Vitamins Flashcards
What are vitamins?
organic compounds required in small amounts for normal functioning of the body
- cannot be synthesised in the body
- must be provided by diet
What are the general outcomes of vitamin toxicity?
- abnormal accumulation in tissues
- overloading of normal metabolic pathways
- possibly irreversible lesions
What are some vitamins that are toxic in access?
- vitamin A, D, B6
- niacin
(possibly Vitamin C, beta-carotene, vitamin E)
What is produced from the reduction of oxygen to water in mitochondria?
- produces ATP
- produces free radicals
What happens to 1-2% of the O2 used by respiratory chain?
ends up as superoxide
What are free radicals?
- unstable oxygen species
- capable of oxidising PUFA/damaging organs/tissues and DNA (@ cell mem = lipid peroxidation)

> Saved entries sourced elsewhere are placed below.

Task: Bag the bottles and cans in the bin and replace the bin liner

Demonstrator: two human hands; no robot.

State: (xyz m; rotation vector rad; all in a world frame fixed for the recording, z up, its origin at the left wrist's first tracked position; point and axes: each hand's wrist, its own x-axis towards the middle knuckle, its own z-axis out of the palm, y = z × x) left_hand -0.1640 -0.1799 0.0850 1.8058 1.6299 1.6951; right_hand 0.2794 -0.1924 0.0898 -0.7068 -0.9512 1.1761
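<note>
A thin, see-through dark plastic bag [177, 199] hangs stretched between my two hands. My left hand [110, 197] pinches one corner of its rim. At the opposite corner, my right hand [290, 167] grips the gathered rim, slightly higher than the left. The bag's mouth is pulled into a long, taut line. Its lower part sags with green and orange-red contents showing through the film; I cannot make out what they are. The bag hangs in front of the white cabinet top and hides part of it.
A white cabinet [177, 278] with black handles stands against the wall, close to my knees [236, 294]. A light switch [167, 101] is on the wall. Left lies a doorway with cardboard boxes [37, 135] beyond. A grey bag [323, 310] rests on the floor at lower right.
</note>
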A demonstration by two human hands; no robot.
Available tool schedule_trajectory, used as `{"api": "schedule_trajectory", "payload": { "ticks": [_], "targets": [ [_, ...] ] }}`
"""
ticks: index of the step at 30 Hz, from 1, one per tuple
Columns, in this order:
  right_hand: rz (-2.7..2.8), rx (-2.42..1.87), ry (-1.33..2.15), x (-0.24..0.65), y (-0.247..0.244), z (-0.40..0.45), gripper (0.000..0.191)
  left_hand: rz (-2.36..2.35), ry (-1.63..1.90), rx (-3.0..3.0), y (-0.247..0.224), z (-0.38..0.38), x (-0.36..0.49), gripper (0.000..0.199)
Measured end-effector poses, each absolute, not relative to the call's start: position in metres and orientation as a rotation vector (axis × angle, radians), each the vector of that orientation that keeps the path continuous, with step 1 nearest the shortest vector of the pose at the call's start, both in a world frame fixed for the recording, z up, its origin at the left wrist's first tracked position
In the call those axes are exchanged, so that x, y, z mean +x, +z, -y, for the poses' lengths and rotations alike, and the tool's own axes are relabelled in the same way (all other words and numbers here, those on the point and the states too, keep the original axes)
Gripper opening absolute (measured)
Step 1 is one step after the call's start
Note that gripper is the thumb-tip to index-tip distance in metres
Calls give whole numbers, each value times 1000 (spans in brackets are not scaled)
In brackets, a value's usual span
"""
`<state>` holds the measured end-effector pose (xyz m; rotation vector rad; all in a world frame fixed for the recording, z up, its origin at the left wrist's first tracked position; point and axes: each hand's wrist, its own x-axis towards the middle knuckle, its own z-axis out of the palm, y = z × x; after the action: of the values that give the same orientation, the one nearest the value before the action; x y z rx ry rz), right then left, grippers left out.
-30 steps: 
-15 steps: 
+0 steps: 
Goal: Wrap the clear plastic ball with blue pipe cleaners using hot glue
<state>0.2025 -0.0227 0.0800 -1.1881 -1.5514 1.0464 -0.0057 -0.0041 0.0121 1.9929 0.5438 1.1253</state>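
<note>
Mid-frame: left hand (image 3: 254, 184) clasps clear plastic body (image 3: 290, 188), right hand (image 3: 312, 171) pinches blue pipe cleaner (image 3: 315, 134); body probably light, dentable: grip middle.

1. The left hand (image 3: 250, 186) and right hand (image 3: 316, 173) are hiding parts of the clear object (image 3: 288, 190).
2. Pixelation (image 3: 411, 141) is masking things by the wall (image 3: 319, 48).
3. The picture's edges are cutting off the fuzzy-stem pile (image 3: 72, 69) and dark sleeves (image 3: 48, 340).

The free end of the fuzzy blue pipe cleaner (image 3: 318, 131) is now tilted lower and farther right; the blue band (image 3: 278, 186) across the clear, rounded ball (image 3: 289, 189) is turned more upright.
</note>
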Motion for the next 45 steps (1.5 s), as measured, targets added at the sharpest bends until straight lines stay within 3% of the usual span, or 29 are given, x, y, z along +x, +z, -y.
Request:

- contains one or more unpaired electrons
- capable of independent existence
What damage do free radicals do?
- nucleic acids
- nucleotides
- thiols
- covalent bonding
- lipids
- membrane structure
What diseases can develop from free radicals?
- heart disease
- cancers
- parkinsons
- arthritis
- cataracts
- muscular dystrophy
Where can we get some nutrients that act as protective antioxidants in conjunction with body enzymes?
- fruits, nuts
- leafy greens
- juices
What are some metal cofactors that contribute to the integrated antioxidant defence system?
- Selenium (GSHPx, X 4)
- Iron (catalase)
- Copper (SOD, ceruloplasmin)
- Zinc (SOD)
- Manganese (SOD)
What are some antioxidant compounds integrated into antioxidant defence system?
- vitamin E (carotenoids)
- vitamin C (polyphenols)
What are fat soluble vitamins?
- found in fats and oils of food
- absorbed into lymph and carried in blood with protein transporters (chylomicrons)

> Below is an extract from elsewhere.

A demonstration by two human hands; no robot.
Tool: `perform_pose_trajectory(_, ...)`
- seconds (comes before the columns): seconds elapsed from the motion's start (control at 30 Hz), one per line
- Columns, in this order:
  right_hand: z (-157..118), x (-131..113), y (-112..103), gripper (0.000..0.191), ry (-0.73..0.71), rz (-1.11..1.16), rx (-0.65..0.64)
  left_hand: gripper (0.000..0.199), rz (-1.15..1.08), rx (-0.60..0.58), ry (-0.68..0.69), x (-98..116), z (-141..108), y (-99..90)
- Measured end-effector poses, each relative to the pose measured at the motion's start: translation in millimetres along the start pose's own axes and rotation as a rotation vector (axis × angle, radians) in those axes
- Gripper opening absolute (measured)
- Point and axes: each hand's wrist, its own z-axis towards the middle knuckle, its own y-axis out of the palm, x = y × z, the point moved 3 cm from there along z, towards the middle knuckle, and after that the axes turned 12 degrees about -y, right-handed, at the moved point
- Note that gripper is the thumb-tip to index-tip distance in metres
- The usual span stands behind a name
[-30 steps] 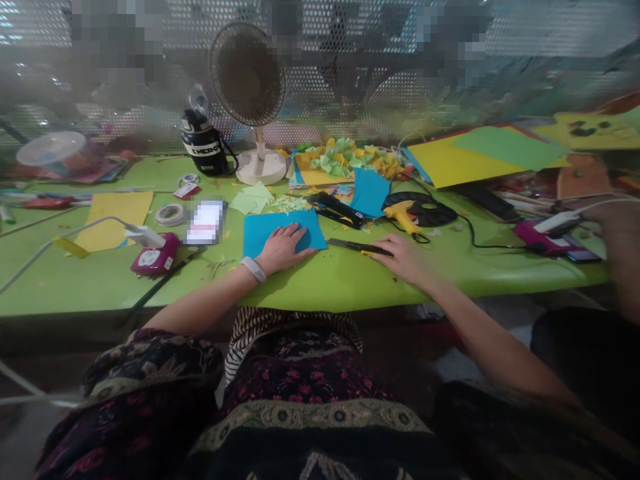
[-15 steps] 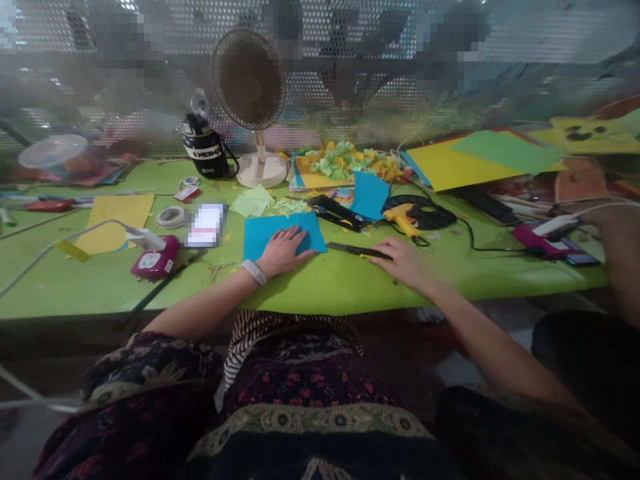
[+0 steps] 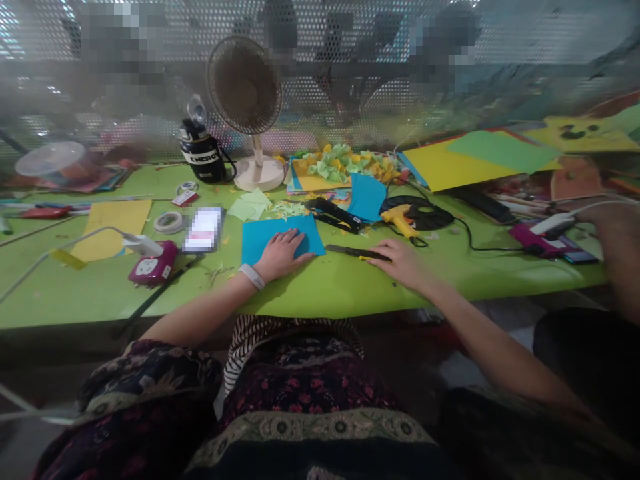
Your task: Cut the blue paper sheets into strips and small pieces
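The hands are apart: the left hand (image 3: 283,255) lies flat on a blue sheet (image 3: 260,243), and the right hand (image 3: 403,263) rests just touching a craft knife (image 3: 353,252) at the sheet's 3 o'clock. Green paper scraps (image 3: 286,210) lie cut at 12 o'clock.

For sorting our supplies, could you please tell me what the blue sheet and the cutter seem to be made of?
The blue sheet looks like matte coloured card or stiff paper: it lies flat with crisp edges. The cutter seems black plastic with a yellow part, its blade too small to tell.
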Motion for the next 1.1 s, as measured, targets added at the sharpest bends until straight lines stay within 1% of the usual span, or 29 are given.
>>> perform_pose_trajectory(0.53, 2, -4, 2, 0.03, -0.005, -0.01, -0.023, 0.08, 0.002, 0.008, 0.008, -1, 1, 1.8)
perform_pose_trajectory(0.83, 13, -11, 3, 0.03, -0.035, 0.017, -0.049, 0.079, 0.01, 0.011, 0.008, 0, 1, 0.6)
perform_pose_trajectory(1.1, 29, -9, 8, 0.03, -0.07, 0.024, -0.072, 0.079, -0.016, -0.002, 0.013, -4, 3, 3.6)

- require bile and fats for absorption
- stored in liver/body fat
- can be toxic if large amounts consumed
- normally not excreted in urine
- don’t act as coenzymes
What are soluble vitamins?
- found in vegetables, fruits, grains, meat
- absorbed into bloodstream
- not stored in body (except B12)
- toxicity is rare, when large amounts consumed
- have threshold for urinary excretion
- act as co-enzymes
Name 4 lipid (fat) soluble vitamins:
- vitamin A
- vitamin D2
- vitamin E
- vitamin K1
What is vitamin A also known as?
retinol
What are the requirements, biological activity, and sources of vitamin A?
- 0.8mg
- eyesight, immune system
- liver, cheese, eggs and oily fish
What are the requirements, biological activity, and sources of vitamin D?
- 0.01mg
- bones and teeth
- oily fish and eggs
What are the requirements, biological activity, and sources of vitamin E?
- 10mg
- antioxidant activity
- cereals, vegetable oils, leafy vegetables
What are the requirements, biological activity, and sources of vitamin K?
- (not stated requirement)
- blood clotting
- leafy vegetables, dairy products, grains
what is ß-carotene?
- human body converts beta carotene into vitamin A (retinol)

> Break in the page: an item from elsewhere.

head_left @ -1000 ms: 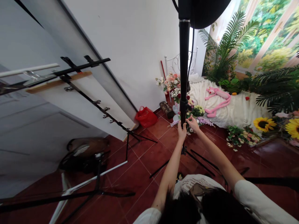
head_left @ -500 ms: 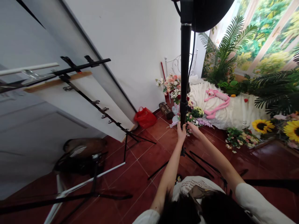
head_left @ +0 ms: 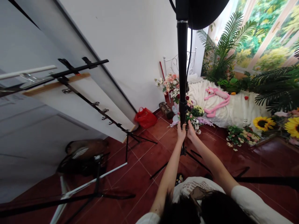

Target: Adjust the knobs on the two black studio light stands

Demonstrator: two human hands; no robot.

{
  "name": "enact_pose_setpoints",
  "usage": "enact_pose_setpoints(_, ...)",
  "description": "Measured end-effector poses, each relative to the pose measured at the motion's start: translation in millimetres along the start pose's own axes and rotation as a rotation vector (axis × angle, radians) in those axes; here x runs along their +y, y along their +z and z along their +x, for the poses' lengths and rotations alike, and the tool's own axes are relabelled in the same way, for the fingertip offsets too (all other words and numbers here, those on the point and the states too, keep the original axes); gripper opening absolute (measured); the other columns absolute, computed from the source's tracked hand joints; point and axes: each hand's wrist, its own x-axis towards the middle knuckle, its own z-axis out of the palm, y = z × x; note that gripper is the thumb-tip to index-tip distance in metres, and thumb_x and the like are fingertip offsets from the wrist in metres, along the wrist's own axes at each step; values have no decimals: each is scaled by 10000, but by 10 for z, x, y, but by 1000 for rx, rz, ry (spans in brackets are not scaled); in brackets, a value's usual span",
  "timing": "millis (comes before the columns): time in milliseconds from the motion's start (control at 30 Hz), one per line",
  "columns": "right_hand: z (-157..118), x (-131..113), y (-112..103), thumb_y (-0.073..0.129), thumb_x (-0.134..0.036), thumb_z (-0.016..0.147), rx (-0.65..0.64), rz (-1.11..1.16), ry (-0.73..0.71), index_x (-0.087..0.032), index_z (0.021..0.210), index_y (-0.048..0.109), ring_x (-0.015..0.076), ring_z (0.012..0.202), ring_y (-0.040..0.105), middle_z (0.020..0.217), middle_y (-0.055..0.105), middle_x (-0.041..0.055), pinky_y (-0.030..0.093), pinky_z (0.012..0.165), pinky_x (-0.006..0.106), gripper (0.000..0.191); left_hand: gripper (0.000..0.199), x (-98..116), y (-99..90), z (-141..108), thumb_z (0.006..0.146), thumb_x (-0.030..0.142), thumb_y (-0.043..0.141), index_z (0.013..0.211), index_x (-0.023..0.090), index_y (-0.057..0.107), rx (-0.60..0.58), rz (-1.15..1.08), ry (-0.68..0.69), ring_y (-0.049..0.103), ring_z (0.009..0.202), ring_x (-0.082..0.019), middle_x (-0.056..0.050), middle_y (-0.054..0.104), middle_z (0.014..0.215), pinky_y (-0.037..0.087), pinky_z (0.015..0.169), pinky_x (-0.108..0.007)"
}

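A tall black stand (head_left: 182, 71) rises in front of me, with a large dark round head at the top and tripod legs on the floor. My left hand (head_left: 181, 132) is wrapped round its pole, below a joint on the stand. At about the same height, my right hand (head_left: 191, 130) is on the pole's right side, by a small dark part there. Its fingers point up and look closed against the stand, though their tips are partly hidden. A black cable (head_left: 190, 53) hangs beside the pole.
Flowers (head_left: 171, 84) and a white-covered bed (head_left: 243, 112) with a pink plush toy (head_left: 218, 98) lie beyond the stand. A red bag (head_left: 146, 117) sits by the wall. To the left are a clipped board rack (head_left: 93, 102) and a white pole (head_left: 93, 180). Sunflowers (head_left: 263, 123) stand at right.
My right hand has moved in closer to the pole, its fingers now pointing up. My left hand keeps its hold. The view has shifted slightly, and the pole appears a little further left.
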Motion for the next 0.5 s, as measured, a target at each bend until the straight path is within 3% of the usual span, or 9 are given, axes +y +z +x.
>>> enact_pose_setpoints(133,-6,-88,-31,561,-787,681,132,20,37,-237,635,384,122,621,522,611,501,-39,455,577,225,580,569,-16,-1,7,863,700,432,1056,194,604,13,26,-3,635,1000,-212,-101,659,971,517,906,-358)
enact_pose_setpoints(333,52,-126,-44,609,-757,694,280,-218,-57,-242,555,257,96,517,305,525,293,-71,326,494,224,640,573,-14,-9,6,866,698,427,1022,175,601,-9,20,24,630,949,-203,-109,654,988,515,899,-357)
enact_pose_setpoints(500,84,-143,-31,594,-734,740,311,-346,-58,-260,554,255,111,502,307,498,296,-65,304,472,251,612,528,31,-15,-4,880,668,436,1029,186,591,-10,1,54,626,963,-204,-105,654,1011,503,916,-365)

- beta carotene is a precursor of vitamin A.
How much retinol is absorbed by the body (%)?
70-90%
How much ß-carotene is absorbed by the body (%)?
20-50%
How much ß-carotene is needed for the formation of 1 µg of retinol?
6µg
Where is ß-carotene stored?
liver
What can retinyl esters form and what is the use of its product?
- 11-cis-retinal
- chromophore for rhodopsin
What can retinoic acid form and what is the use of its product?
- all-trans and 9-cis-retinoic acid
- transcriptionally active vit. A species
How is free retinol esterified to form retinyl esters?
- via ARAT
or - bind to CRBP and esterified by LRAT
Where are retinyl esters stored until needed?
in liver stellate cells
Roughly explain the Hepatic vitamin A metabolism:
- Retinyl esters taken up into liver cells
- Free retinol is esterified to retinyl esters
- CRBP-retinol has a few pathways
- converted to retinoic acid
- released into blood
- form retinyl ß-glucoronide for excretion in bile - Retinoic acid has few pathways
- gene expression
- conjugated to glucaronic acid and excreted in bile
- 4-oxoretinoic acid - 4-oxoretinoic acid either function like retinoic acid or excretion in bile as glucaronic acid
- holo-RBP from retinol, released to blood to form trimolecular complex
Main functions of vitamin A:
- Vision
- night vision
- forms visual molecule rhodopsin - Antioxidant
- ß-carotene/other carotenoids, reacting with singlet oxygen species - Gene expression (differentiation + growth)
- Immune system function
- Reproductive process
- Bone metabolism
What are two specific vitamin roles in the eye?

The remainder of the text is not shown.